Anti-Virus Techniques - Anti-Stealth

One assumption made up to this point is that anti-virus software sees an accurate picture of the data being checked for viruses. But what if a virus is using stealth to hide?

Anti-stealth techniques are countermeasures used against stealth viruses. There are two options:

  1. Detect and disable the stealth mechanism. For example, calls to the operating system can be examined to make sure they're going to the "right" place.
  1. Bypass the usual mechanisms to call the operating system in favor of unsubvertible ones. For Unix, this would mean that anti-virus software only uses direct system calls (assuming, of course, that the operating system kernel is secure); for MS-DOS systems, this could mean making direct BIOS calls to get disk data.

Macro Virus Detection

Macro viruses present some interesting problems for anti-virus software. Macros are in source form, and are easy to change and allow a lot of freedom with formatting. Macro language interpreters can be extremely robust in terms of buUishly continuing execution in the face of errors; a missing or damaged macro won't necessarily keep a macro virus from operating. Some specific problems with macro viruses:

  • Accidental or deliberate changes to a macro virus, even to its formatting, may create a new macro virus. This may even happen automatically: Microsoft Word converts documents from one version of Word to another, and this conversion has created new macro viruses in the process.
  • Bugs in macro virus propagation, or incomplete disinfection of a macro virus, can create new macro virus variants. Anti-virus software can accidentally create viruses if it's not careful!
  • A macro virus can accidentally "snatch" macros from an environment it infects, becoming a new virus. In one case, a Word macro virus even swiped two macros from Microsoft's software that protects against macro viruses.

Macro viruses, despite these problems, have one redeeming feature. Macros operate in a restricted domain, so anti-virus detection can determine what constitutes "normal" behavior with a very high degree of confidence. This limits the number of false positives that might otherwise be incurred by detection.

All of the same ideas have been trotted out for macro viruses as have been used for other types of virus, including signature scanning, static heuristics, behavior blocking, and emulation.

Due to variability in formatting, methods looking for static signatures are facilitated by removing whitespace and comments, or translating it into some equivalent canonical form first. A similar need for canonicalization arises from macro languages which aren't case sensitive, where f 00, FOO, and Foe would all refer to the same variable.

More systemic approaches to macro virus detection periodically examine documents on a system, and build a database of the documents and their properties. In particular, macros in documents can be tracked; the sudden appearance of macros in a document, a change to known macros in a document, or a number of documents with the same changes to their macros are all signals that a macro virus may be active.

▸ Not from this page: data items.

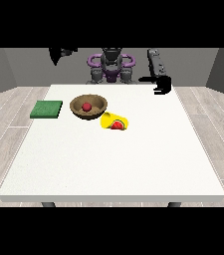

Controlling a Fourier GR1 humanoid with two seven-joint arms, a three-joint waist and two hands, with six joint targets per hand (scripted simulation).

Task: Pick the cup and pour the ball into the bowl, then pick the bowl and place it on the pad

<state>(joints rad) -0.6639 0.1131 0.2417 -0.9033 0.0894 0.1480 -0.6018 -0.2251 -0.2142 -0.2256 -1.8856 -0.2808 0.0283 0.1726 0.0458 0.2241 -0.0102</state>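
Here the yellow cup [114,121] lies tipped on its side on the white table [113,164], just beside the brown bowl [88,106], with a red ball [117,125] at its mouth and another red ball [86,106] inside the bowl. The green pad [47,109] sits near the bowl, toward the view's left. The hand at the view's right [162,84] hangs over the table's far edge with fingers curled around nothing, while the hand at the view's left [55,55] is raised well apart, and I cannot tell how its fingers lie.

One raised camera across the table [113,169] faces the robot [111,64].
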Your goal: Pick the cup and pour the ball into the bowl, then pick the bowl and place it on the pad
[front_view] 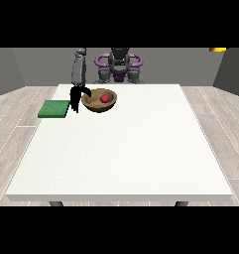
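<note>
A brown wooden bowl (98,100) sits on the white table (121,149) near its far left part, and a red ball (105,98) lies inside it. Left of the bowl, a green pad (54,108) lies at the table's left edge. The black hand at the view's left (77,96) hangs between pad and bowl, its fingers at the bowl's left rim and curled over it. No cup shows in this view. The robot's other hand is not visible.
The robot's torso (119,64) stands behind the table's far edge. A yellow object (218,49) shows at the top right corner. Grey wood flooring surrounds the table.
</note>
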Available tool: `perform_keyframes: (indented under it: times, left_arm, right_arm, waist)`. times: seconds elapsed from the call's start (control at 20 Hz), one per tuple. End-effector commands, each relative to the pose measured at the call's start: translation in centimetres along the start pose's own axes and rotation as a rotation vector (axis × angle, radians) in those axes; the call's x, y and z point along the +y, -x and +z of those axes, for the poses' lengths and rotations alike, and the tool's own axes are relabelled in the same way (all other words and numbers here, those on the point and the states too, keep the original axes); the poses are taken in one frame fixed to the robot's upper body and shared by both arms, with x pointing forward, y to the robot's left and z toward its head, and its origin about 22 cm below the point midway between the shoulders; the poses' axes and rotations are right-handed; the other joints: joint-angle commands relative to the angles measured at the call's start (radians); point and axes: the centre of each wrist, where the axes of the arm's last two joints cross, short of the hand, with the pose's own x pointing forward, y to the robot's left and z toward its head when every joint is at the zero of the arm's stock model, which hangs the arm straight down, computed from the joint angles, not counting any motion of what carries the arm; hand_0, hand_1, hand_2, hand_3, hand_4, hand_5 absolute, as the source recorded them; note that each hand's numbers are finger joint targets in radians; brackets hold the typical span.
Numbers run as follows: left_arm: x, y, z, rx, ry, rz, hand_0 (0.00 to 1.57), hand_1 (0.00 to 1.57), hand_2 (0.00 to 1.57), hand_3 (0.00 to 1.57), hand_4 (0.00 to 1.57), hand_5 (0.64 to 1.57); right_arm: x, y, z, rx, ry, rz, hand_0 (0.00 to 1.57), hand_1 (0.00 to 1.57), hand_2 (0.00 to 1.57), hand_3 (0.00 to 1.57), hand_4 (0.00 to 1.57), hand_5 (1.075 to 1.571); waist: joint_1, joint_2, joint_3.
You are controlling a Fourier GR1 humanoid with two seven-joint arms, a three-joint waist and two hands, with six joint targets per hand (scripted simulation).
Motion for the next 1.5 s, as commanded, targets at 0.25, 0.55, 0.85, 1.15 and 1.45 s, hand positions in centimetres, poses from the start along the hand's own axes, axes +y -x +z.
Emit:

Macro viruses have not been parasitic, meaning they have not inserted viral code into legitimate code, but have acted more like companion viruses. (Nothing prevents macro viruses from being parasitic; it's just slightly more effort to implement.) Disinfection strategies for macro viruses have consequently tended towards deletion-based approaches:

  • Delete all macros in the infected document, including any unfortunate, legitimate user macros.
  • Delete macros known to be associated with the virus found. This requires a known-macro-virus database.
  • For macro viruses detected using heuristics, remove the macros found to contain the offending behavior.
  • Emulator-based detection can track the macros seen to be used by the macro virus and delete them.

Applications supporting macros treat macros in a much more guarded fashion than they once did, and macro viruses are a much less prominent threat than they have been as a result.

Compiler Optimization

Compiler techniques have natural overlaps with anti-virus detection. For example, some scanning algorithms are applied to match patterns in trees, for code generation; scanning and parsing are needed for macro virus detection; work on efficient interpretation is applicable to emulation, and interpreting special-purpose code in the anti-virus engine.

One suggestion which rears its head occasionally is the possibility of using compiler optimizations for detection of viruses. Given that a number of compiler optimization techniques perform some sophisticated analyses, it isn't surprising to consider applying them to the problem of virus detection:

  • Constant propagation replaces variables which are defined as constants with the constants themselves. This increases the information available about code being analyzed, and facilitates other optimizations.
  • Dead code is code which is executed, but the results are never used. Polymorphic viruses tend to exhibit a lot of dead code - more than 25% - especially when compared to non-viral code, so dead code analysis can make a useful heuristic to help with polymorphic virus detection.

However, some problems loom. Compiler optimization algorithms are not known for efficiency, with the exception of algorithms designed specifically for use in dynamic, or just-in-time, compilers. Such algorithms tend to trade speed increases for decreases in accuracy, though.

It is often possible to concoct programs which exercise the worst case performance of optimization algorithms, or programs which make the task of precise analysis undecidable. Virus writers will undoubtedly take advantage of this if anti-virus' use of compiler optimization becomes widespread.